• What is being asked: Using the data below, copy out all lines with the word "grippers".

• Given information:
☆ ☆ ☆ ☆ ☆

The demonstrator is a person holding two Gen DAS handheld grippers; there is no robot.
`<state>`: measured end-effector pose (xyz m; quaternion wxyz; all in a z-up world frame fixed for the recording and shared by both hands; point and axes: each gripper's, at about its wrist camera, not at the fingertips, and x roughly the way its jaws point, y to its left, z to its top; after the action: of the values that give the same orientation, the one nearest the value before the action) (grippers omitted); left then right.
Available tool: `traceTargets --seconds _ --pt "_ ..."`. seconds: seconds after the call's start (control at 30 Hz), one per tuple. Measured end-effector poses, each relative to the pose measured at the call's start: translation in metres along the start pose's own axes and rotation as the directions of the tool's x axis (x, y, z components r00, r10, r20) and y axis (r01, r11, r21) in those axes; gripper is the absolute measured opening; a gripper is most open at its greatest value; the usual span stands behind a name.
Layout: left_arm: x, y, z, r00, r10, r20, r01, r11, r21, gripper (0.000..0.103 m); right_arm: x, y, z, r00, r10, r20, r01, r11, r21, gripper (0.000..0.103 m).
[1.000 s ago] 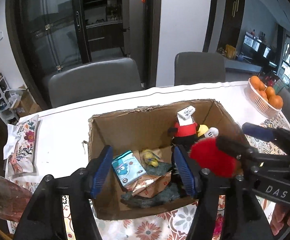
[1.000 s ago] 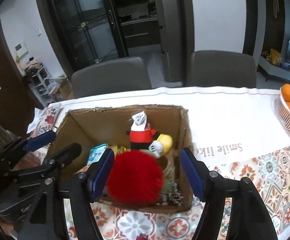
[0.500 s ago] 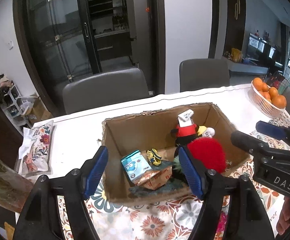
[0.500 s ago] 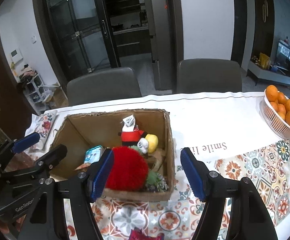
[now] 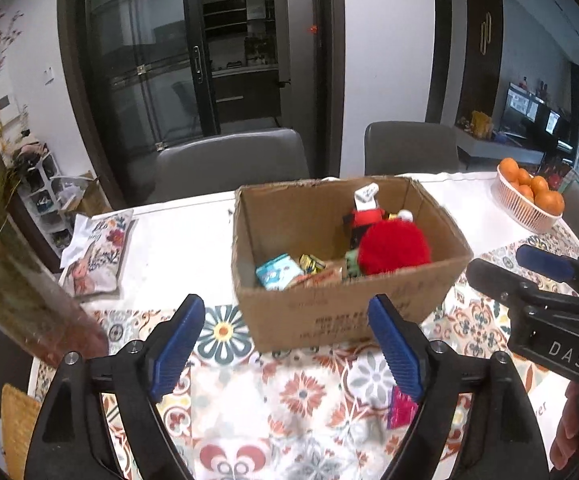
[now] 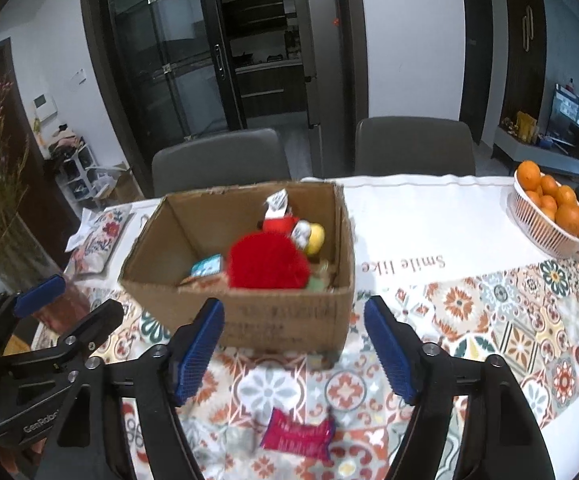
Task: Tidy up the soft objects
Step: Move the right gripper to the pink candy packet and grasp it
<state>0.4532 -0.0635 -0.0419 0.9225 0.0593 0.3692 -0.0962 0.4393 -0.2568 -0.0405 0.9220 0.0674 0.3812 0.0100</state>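
One open brown cardboard box [image 5: 345,312] holds one fluffy red pompom [image 5: 395,246]; two tools, left [image 5: 287,346] and right [image 6: 293,346], gape empty at its 6 o'clock edge; one pink wrapper [image 6: 297,436] lies on the worktop [image 6: 429,216].

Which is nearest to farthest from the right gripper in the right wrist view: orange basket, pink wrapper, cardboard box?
1. pink wrapper, on the cloth just below the right gripper.
2. cardboard box, straight ahead.
3. orange basket, far right.

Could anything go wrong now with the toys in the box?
Maybe. The fluffy red ball sits high on the pile in the cardboard box, so a bump could roll it out. The pink packet lies on the tablecloth below the open right gripper and might get knocked off.
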Motion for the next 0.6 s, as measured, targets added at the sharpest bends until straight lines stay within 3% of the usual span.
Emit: traceTargets --seconds 0.6 --pt "-0.011 0.000 -0.074 0.994 0.041 -0.098 -0.043 0.999 -0.017 0.090 0.016 0.001 -0.075 0.990 0.012 -0.137 -0.006 0.999 0.046 0.082"
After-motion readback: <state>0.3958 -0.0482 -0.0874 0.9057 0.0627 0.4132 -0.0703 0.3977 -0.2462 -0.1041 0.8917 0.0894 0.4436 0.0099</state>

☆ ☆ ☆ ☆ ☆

• Answer space:
The demonstrator is a person holding two Gen DAS handheld grippers; there is no robot.
`<state>`: measured end-effector pose (xyz m; quaternion wxyz; all in a z-up world frame fixed for the recording and shared by both hands; point and axes: each gripper's, at about its wrist camera, not at the fingertips, and x roughly the way its jaws point, y to its left, z to its top; after the action: of the values that give the same orientation, the one nearest the value before the action) (grippers omitted); left then right.

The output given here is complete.